Magnetotransport properties of alkali metal doped La–Ca–Mn–O system under pulsed magnetic field: Decrease of small polaron coupling constant and melting of polarons in the high temperature phase

Abstract

Pulsed magnetic field (0–4.4 T) was used to study the magnetic field dependent resistivity (12–350 K) and thermoelectric power (0–1.5 T) of Na and K-doped La0.7Ca0.7−yAyMnO3 (0.0⩽y⩽0.3, A=Na, K) system showing semiconducting to metallic transitions around temperature Tp. Na/K-doping increases both conductivity and Tp. In La1−xCaxMnO3, an increase of Tp and conductivity with an increase of Ca (for x⩽0.33) are small and the small polaron coupling constant (γ) and hence the electron-lattice (phonon) interaction is strong.

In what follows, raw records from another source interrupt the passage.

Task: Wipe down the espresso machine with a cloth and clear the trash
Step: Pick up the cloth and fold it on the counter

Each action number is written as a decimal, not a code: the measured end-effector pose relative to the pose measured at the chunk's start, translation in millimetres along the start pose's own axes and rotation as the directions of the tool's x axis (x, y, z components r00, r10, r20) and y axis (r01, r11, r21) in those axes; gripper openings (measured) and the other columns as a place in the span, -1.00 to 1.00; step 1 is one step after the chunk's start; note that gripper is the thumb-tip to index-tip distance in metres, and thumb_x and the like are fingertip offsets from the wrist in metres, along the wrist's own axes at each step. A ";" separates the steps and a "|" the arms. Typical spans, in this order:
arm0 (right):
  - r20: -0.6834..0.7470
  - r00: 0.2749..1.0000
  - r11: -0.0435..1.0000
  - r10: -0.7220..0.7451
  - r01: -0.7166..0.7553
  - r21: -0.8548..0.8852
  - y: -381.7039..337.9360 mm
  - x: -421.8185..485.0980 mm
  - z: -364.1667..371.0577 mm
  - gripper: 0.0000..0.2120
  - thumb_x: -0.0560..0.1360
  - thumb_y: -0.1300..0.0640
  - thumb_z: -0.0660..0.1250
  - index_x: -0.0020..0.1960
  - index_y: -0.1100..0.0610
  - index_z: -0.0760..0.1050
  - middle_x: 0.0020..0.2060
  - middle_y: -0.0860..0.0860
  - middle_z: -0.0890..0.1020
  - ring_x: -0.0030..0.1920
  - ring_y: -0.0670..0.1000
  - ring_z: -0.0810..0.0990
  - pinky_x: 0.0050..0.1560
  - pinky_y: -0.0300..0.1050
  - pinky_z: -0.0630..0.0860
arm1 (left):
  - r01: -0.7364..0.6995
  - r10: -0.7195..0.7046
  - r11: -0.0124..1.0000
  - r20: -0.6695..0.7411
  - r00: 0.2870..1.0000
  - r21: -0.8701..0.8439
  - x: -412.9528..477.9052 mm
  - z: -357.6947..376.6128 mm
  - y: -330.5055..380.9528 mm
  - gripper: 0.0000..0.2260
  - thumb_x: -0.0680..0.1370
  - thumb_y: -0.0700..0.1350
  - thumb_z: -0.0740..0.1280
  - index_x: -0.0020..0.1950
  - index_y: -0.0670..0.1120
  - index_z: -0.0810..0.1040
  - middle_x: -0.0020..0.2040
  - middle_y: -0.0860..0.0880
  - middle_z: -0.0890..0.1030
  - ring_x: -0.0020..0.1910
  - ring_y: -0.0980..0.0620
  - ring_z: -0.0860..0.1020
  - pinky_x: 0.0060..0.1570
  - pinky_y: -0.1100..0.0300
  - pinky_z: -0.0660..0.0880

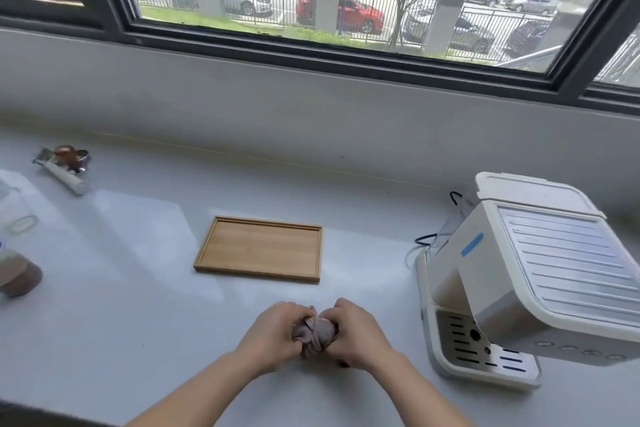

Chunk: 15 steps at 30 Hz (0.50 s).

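Note:
A bunched greyish-mauve cloth (314,332) is squeezed between both hands just above the white counter, near its front edge. My left hand (273,333) grips its left side and my right hand (356,333) grips its right side, fingers curled tight. The cream espresso machine (540,270) stands to the right of my hands, with a ribbed metal top, a strip of blue tape on its side and a slotted drip tray (485,350) at its base. No trash can be made out in this view.
A shallow wooden tray (259,248) lies beyond my hands. At the far left lie a portafilter with a white handle (65,166), a clear glass (17,211) and a brown jar (20,276). A black cable (429,237) runs behind the machine. A windowsill wall borders the counter.

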State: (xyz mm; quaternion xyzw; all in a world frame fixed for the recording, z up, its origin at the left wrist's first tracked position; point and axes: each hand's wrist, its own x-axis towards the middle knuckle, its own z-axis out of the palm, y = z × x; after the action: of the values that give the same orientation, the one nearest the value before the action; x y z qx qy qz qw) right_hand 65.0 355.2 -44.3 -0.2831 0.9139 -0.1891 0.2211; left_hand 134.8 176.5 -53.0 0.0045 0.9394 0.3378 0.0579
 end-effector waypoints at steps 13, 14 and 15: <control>-0.101 0.992 0.987 -0.071 0.085 0.136 -87.9 104.0 -36.4 -0.85 0.26 -0.07 0.38 -0.35 -0.29 0.43 -0.19 -0.08 0.42 -0.29 -0.06 0.52 -0.59 -0.30 0.46 | 0.016 -0.017 1.000 -0.083 0.996 -0.010 48.0 -120.3 -62.7 -0.61 0.35 -0.26 0.35 0.13 0.02 0.58 0.02 0.07 0.64 -0.01 0.06 0.56 -0.04 0.15 0.52; -0.107 0.992 0.989 -0.071 0.084 0.124 -91.9 112.3 -38.9 -0.88 0.25 -0.09 0.37 -0.34 -0.27 0.42 -0.19 -0.07 0.42 -0.28 -0.06 0.51 -0.57 -0.28 0.46 | 0.011 -0.012 1.000 -0.082 0.997 -0.010 54.0 -126.7 -67.6 -0.63 0.34 -0.25 0.35 0.12 0.02 0.58 0.00 0.06 0.65 -0.03 0.05 0.56 -0.05 0.13 0.52; -0.123 0.989 0.991 -0.076 0.089 0.097 -94.6 121.0 -41.0 -0.89 0.25 -0.12 0.36 -0.32 -0.23 0.42 -0.20 -0.06 0.43 -0.26 -0.04 0.52 -0.51 -0.20 0.49 | 0.008 -0.008 1.000 -0.083 0.997 -0.011 60.2 -132.6 -72.2 -0.65 0.34 -0.23 0.35 0.09 0.03 0.58 -0.02 0.06 0.65 -0.05 0.03 0.57 -0.05 0.11 0.52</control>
State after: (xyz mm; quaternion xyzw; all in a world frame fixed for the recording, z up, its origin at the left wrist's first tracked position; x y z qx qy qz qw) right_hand -4.7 218.8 -1.7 -0.2973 0.9021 -0.2609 0.1723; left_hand 62.4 39.5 -3.8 -0.0135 0.9392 0.3424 0.0203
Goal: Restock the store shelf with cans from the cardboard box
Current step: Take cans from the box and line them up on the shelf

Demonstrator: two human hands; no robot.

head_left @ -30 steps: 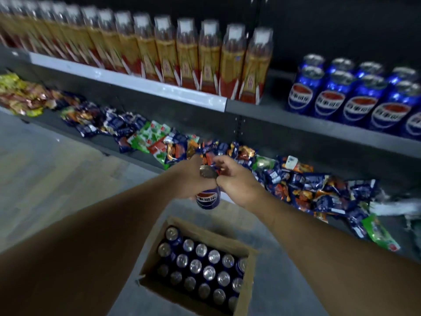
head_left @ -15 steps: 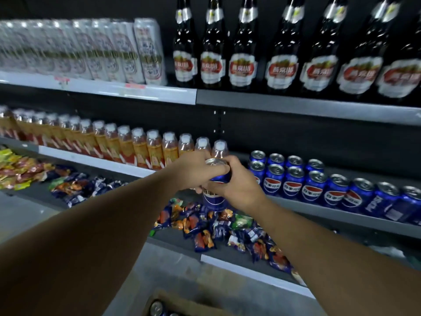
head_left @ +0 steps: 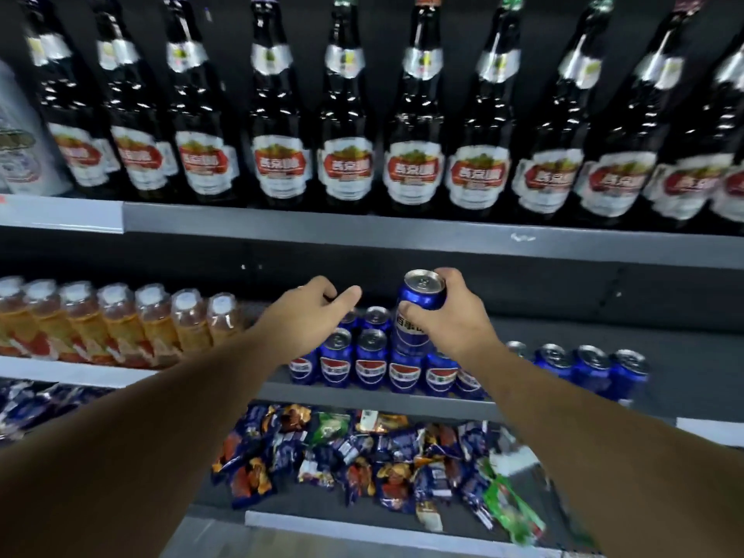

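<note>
My right hand grips a blue cola can upright, just above the row of blue cans that stand on the grey middle shelf. My left hand hovers to the left of the held can, fingers loosely curled and holding nothing, over the left end of the can row. More blue cans stand further right on the same shelf. The cardboard box is out of view.
Dark beer bottles line the top shelf. Orange drink bottles stand left of the cans. Loose snack packets lie piled on the bottom shelf below.
The view has risen from the box to the shelves. My left hand has let go of the can and moved left; my right hand has carried the can up to the can row.
</note>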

But in the Na/K doped system, γ is small and for y⩾0.05, Motts’ condition of strong el–ph interaction breaks down in the high temperature (T>Tp) phase. Increase of conductivity in the Na/K doped system is caused by the decrease of γ, binding energy (Wp), hopping energy (WH), and effective mass (mp) of the polarons leading to the melting (we call it) of polarons in the T>Tp phase. This melting results in an increase of exchange coupling constant between spins. Field dependent thermoelectric power (TEP) of the samples (measured between 80–300 K) also supports the small polaron hopping conduction. The resistivity data are well fitted with the variable range hopping model for a limited range of temperature (Tp<T<θD/2, θD being the Debye temperature) while thermally activated small polaron hopping model is found valid for T>θD/2. With the application of a magnetic field, the density of states at the Fermi level increases. The TEP data indicate the importance of electron-magnon contribution in the low temperature (T<Tp) ferromagnetic metallic phase. Estimated polaron bandwidth (J) satisfies Holstein’s condition of the adiabatic “small polaron” hopping conduction mechanism for the region T>Tp.